=== Data shown ===
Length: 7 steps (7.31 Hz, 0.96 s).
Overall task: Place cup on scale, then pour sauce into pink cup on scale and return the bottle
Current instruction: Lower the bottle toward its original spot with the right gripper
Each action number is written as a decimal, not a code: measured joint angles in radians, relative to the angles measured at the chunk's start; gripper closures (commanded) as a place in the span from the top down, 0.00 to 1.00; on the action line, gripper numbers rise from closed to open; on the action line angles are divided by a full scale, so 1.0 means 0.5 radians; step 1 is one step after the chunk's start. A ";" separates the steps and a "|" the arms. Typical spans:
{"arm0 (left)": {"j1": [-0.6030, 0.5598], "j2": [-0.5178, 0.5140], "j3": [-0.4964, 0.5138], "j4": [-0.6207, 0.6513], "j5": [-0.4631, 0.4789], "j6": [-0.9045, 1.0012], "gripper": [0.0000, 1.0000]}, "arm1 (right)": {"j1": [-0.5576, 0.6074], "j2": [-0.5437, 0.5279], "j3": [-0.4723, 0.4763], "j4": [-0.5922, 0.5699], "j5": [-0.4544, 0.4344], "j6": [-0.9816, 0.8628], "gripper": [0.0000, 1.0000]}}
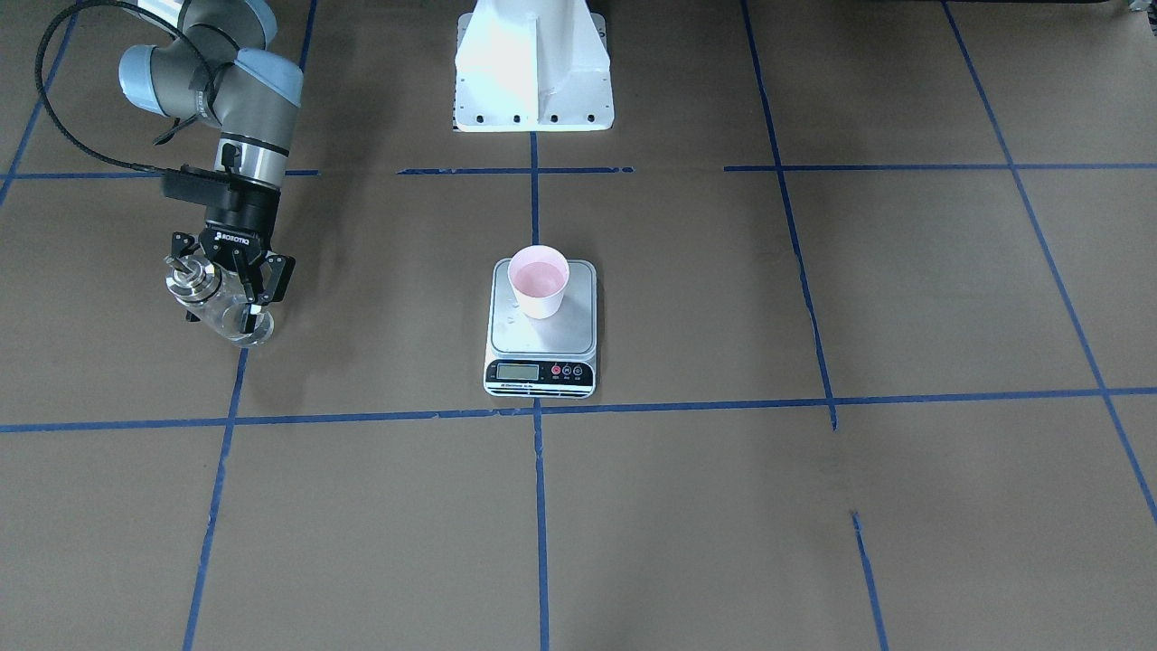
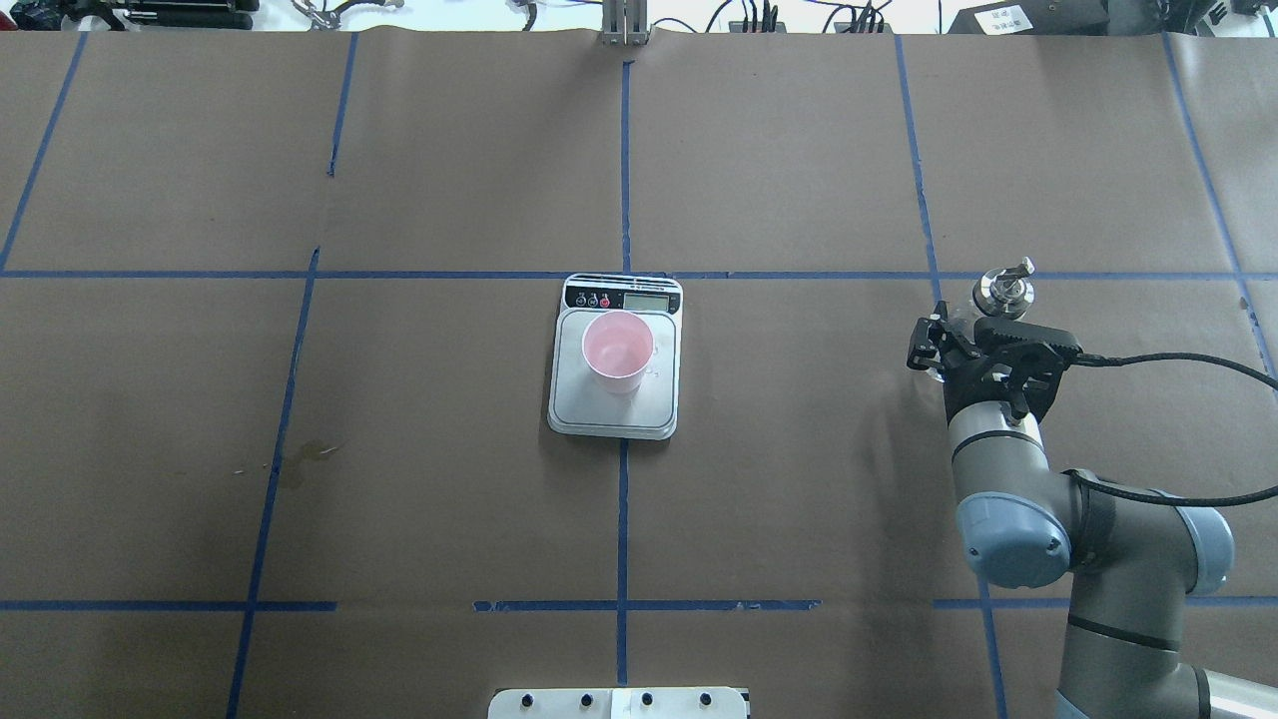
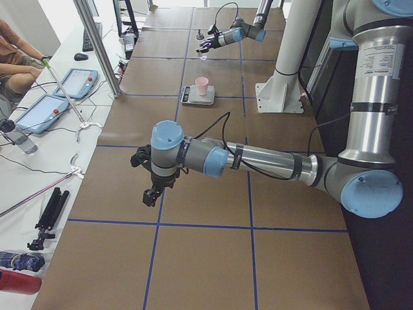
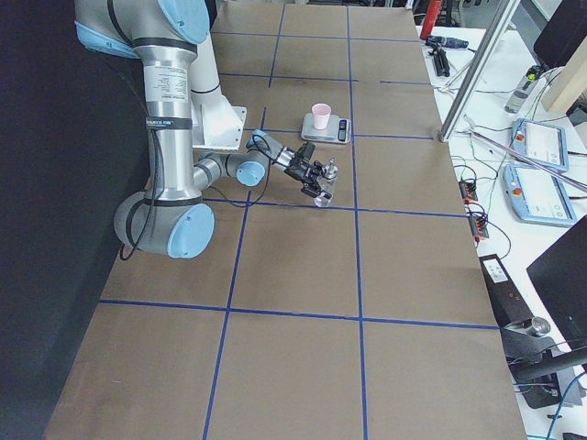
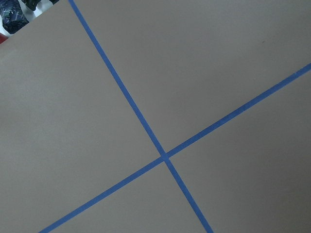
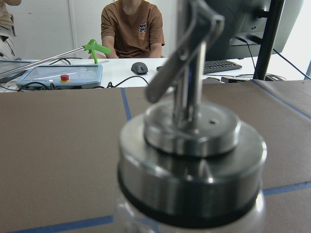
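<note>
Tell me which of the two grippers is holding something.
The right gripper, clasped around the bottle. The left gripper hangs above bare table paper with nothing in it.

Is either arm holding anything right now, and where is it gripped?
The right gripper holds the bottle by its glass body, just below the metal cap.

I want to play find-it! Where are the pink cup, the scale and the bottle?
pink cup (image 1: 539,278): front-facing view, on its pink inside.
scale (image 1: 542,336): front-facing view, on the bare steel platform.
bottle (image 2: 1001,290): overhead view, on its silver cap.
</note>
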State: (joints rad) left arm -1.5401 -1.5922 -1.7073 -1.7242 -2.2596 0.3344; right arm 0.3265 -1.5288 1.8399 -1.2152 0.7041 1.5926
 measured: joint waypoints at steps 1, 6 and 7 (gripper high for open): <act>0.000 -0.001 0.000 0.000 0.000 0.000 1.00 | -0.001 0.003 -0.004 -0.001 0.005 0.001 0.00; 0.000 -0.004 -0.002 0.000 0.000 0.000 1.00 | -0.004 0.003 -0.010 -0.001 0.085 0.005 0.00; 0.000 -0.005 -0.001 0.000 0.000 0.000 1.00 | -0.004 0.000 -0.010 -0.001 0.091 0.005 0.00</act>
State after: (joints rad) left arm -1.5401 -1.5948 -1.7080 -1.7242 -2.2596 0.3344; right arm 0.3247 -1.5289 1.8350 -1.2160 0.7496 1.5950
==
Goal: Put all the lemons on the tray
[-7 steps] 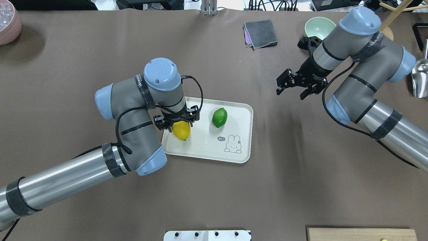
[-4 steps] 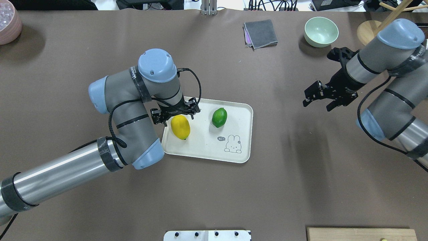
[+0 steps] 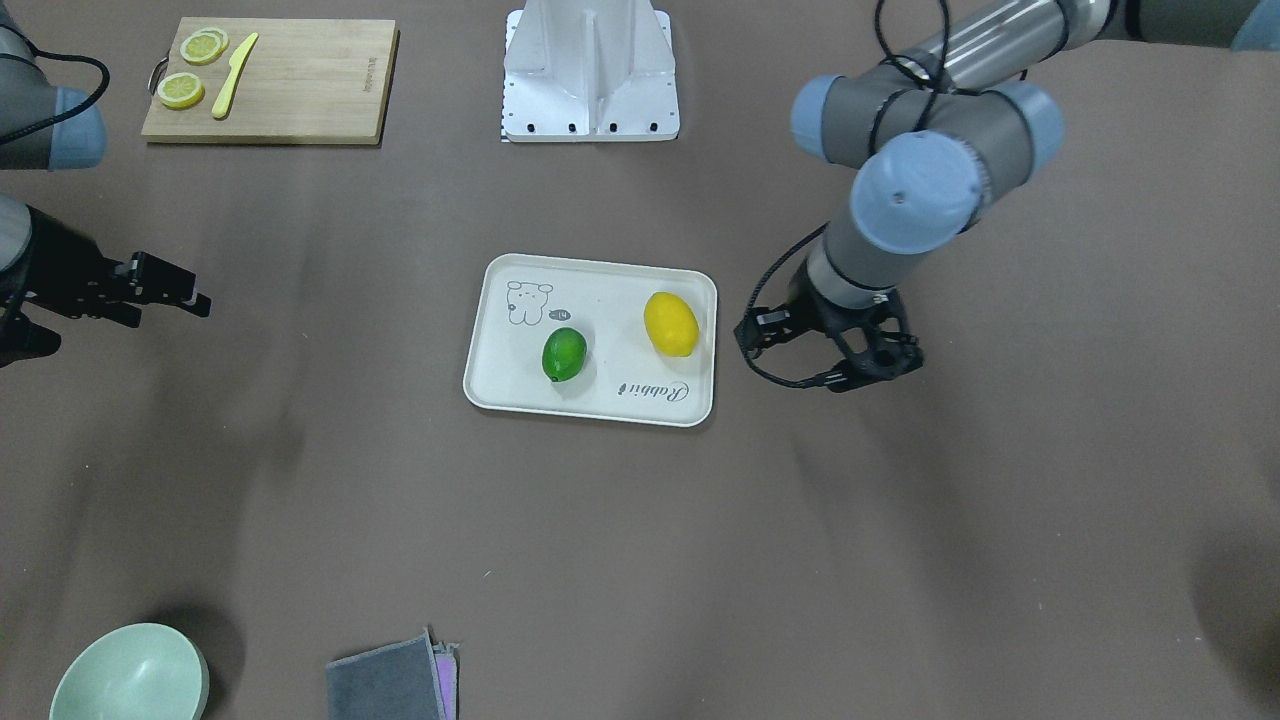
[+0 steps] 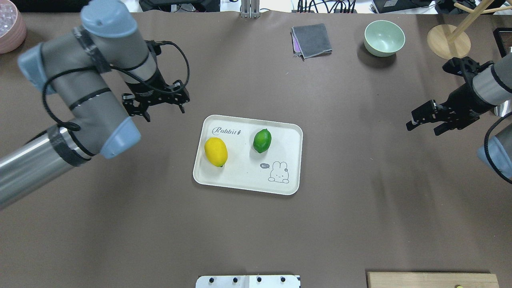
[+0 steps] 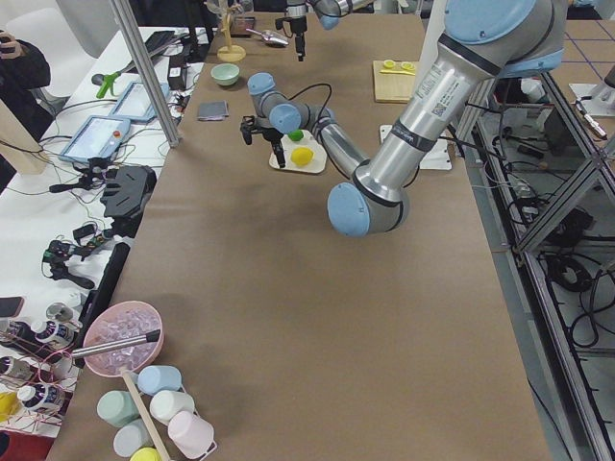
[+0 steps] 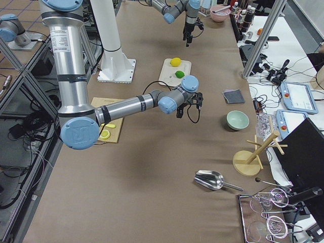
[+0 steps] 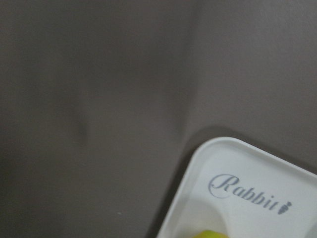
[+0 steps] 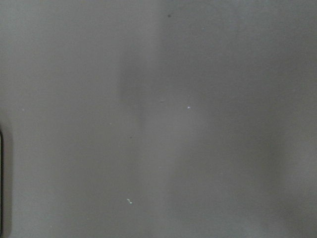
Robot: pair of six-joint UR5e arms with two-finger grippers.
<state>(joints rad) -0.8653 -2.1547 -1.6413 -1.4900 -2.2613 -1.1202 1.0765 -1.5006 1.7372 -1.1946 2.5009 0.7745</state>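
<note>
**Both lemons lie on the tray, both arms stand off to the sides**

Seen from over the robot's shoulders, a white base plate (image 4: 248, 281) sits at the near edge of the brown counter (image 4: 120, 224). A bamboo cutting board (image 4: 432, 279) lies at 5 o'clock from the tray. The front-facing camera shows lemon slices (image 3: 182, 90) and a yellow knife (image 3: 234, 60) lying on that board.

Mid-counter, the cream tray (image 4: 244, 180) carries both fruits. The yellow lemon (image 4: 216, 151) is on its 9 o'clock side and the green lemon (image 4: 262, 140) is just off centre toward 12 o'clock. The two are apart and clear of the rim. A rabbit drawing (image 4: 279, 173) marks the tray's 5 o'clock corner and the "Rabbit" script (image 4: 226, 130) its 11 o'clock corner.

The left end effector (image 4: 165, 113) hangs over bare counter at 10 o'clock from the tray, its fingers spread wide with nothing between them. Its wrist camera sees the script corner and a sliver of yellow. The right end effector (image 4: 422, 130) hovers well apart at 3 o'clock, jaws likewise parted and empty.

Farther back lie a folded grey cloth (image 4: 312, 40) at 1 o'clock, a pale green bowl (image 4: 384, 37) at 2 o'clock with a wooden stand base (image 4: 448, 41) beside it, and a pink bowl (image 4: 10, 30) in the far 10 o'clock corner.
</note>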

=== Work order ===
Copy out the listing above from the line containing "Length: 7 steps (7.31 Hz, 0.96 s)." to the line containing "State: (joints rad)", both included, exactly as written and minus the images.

=== Reply to the task ===
Length: 7 steps (7.31 Hz, 0.96 s).
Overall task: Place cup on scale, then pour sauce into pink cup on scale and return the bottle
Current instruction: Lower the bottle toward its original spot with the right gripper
Each action number is written as a decimal, not a code: measured joint angles in radians, relative to the angles measured at the chunk's start; gripper closures (commanded) as a place in the span from the top down, 0.00 to 1.00; on the action line, gripper numbers rise from closed to open; on the action line angles are divided by a full scale, so 1.0 means 0.5 radians; step 1 is one step after the chunk's start. A ";" separates the steps and a "|" the arms. Typical spans:
{"arm0 (left)": {"j1": [-0.6030, 0.5598], "j2": [-0.5178, 0.5140], "j3": [-0.4964, 0.5138], "j4": [-0.6207, 0.6513], "j5": [-0.4631, 0.4789], "j6": [-0.9045, 1.0012], "gripper": [0.0000, 1.0000]}, "arm1 (right)": {"j1": [-0.5576, 0.6074], "j2": [-0.5437, 0.5279], "j3": [-0.4723, 0.4763], "j4": [-0.5922, 0.5699], "j5": [-0.4544, 0.4344], "j6": [-0.9816, 0.8628], "gripper": [0.0000, 1.0000]}}
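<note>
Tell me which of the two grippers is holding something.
The right gripper, clasped around the bottle. The left gripper hangs above bare table paper with nothing in it.

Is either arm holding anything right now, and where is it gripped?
The right gripper holds the bottle by its glass body, just below the metal cap.

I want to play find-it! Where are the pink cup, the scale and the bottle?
pink cup (image 1: 539,278): front-facing view, on its pink inside.
scale (image 1: 542,336): front-facing view, on the bare steel platform.
bottle (image 2: 1001,290): overhead view, on its silver cap.
</note>
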State: (joints rad) left arm -1.5401 -1.5922 -1.7073 -1.7242 -2.2596 0.3344; right arm 0.3265 -1.5288 1.8399 -1.2152 0.7041 1.5926

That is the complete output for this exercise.